# Some Recent Car Pics & Stuff...



## motordavid (Sep 29, 2004)

The '02 VetteVert, with a light Oct snow









Nice Hazy view of Blue Ridge Mtns, on Turkey Day morning ride, up on the BlueRidgeParkway near our Mtn house...









Our '01 X5 turned 11 years old this fall: 76k miles, still runs like a fookin top


















And, the 10 1/2 year old Vette, up on the BRPkway...

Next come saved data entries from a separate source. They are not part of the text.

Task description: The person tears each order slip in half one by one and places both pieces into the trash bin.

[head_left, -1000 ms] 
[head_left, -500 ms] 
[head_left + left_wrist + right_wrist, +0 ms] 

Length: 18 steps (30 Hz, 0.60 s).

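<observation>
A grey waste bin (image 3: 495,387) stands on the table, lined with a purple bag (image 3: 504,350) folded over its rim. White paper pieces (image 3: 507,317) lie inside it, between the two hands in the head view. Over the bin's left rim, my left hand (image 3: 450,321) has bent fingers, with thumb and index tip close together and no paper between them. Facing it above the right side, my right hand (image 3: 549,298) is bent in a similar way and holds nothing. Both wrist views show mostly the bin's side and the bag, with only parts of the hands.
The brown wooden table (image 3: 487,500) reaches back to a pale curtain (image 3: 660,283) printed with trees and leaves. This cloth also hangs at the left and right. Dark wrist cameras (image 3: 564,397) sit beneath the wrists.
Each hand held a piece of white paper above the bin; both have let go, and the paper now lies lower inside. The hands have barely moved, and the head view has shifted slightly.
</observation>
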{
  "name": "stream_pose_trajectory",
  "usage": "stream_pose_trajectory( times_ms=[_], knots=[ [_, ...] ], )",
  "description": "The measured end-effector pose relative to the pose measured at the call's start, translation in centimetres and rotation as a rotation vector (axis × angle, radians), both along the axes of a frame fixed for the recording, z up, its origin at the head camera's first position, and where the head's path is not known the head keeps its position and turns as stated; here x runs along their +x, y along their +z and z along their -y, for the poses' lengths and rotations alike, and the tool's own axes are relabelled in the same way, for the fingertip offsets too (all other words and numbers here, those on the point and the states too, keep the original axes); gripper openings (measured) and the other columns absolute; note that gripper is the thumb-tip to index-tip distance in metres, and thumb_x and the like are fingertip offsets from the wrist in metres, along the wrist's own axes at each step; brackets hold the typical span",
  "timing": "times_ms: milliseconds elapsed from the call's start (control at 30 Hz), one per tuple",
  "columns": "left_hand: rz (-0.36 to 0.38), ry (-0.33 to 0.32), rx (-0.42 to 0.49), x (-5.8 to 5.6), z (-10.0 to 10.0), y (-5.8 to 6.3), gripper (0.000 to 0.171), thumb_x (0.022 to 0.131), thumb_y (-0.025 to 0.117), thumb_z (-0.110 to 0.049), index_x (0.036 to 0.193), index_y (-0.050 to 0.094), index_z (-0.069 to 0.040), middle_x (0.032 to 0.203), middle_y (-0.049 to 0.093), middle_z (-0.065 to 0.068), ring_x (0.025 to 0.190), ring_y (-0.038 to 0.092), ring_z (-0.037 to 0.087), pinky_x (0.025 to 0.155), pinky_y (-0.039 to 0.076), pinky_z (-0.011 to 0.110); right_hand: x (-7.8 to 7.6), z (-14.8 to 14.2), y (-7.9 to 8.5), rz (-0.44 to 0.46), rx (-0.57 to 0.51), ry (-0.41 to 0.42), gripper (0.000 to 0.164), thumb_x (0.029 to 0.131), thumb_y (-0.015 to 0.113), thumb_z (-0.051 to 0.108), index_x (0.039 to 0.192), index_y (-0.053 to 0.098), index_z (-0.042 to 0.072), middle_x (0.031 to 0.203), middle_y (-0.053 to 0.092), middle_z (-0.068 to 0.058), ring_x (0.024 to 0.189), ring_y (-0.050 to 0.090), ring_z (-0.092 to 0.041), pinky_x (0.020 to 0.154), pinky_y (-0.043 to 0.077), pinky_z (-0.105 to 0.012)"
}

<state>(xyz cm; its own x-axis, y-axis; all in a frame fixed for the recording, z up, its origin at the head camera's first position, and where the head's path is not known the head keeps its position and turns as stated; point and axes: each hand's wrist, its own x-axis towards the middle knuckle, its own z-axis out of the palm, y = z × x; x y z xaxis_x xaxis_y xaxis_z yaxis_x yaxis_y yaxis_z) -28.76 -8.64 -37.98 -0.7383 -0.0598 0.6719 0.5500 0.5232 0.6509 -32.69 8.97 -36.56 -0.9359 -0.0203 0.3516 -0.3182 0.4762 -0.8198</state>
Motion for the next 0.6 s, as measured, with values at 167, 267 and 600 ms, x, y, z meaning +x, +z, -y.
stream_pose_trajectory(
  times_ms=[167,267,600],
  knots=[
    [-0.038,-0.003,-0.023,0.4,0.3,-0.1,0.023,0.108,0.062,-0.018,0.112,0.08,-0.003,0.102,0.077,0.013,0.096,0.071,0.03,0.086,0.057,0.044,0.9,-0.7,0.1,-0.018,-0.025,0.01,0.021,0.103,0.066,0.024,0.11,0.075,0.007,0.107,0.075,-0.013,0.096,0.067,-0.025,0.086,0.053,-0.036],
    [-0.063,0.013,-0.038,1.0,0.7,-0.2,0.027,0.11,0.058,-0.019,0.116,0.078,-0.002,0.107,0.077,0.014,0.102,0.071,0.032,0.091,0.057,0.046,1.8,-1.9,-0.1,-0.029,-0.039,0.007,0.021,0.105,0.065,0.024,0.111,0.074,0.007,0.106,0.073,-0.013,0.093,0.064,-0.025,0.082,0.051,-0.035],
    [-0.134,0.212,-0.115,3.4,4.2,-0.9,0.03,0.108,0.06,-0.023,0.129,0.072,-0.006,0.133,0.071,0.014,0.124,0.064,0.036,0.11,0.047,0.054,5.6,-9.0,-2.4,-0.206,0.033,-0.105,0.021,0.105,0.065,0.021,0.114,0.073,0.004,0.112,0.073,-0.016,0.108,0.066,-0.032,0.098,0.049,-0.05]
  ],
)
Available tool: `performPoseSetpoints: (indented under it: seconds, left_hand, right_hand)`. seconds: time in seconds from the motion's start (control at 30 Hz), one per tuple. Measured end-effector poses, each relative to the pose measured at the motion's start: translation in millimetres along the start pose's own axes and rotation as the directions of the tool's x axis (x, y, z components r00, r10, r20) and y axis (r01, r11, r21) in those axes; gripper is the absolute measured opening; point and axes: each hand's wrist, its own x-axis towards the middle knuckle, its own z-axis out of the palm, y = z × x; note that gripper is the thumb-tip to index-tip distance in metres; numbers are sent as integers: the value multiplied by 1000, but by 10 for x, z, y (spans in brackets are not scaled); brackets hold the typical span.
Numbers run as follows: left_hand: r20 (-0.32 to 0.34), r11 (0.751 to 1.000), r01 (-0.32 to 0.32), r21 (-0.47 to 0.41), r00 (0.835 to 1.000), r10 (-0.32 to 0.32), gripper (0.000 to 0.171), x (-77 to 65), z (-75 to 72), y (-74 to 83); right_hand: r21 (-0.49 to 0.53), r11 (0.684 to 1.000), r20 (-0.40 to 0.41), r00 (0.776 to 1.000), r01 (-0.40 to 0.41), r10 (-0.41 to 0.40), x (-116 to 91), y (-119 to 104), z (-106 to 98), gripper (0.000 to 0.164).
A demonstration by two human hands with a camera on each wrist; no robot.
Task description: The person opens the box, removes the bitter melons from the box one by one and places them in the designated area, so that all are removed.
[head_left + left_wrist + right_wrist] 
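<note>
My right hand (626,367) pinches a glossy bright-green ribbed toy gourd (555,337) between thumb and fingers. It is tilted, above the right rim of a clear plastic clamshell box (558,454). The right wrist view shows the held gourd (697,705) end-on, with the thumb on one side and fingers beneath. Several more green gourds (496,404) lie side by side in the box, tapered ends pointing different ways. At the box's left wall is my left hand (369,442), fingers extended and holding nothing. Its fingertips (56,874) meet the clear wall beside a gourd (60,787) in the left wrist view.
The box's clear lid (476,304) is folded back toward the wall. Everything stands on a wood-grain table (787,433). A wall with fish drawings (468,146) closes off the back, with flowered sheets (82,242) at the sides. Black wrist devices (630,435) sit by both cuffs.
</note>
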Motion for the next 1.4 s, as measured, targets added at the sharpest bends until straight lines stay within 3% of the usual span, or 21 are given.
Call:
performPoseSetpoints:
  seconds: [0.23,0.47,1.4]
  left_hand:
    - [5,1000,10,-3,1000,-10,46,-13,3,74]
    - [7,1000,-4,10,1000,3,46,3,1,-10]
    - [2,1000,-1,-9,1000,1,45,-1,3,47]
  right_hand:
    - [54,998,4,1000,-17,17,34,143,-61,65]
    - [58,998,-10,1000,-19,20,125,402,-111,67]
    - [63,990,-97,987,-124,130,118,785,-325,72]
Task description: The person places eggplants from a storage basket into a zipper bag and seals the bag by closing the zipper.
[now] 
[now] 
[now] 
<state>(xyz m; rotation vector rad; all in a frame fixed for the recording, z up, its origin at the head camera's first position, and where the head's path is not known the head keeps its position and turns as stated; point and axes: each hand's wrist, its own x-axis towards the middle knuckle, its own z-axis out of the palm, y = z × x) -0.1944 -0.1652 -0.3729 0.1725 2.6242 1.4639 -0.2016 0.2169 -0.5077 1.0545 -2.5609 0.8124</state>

Cumulative mpg we got on a two month 13,000 mile road trip, at ~10,000 miles through the trip. Like most OBCs, it reads a touch optimistic: we finished the trip at 28.9 mpg by tank fills, record keeping and arithmetic. It's our 'econo car'. Thanks for looking! 
GL, mD










__________________
Ol'Uncle Motor
'01 X5 3.0 Sport, 5 Spd Manual, etc. 
'02 VetteVert 6 Spd, Z51 susp.
'10 Hyundai Tucson for the CEO, & 3 Assorted M'Cycles.
BMW CCA mem. Tarheel Chapter


----------



## Dave 330i (Jan 4, 2002)

Nice toys. :thumbup:
any spectacular trips lately?
Just came back from 3 weeks in Denmark, Germany and Switzerland. Christmas markets and skiing.


----------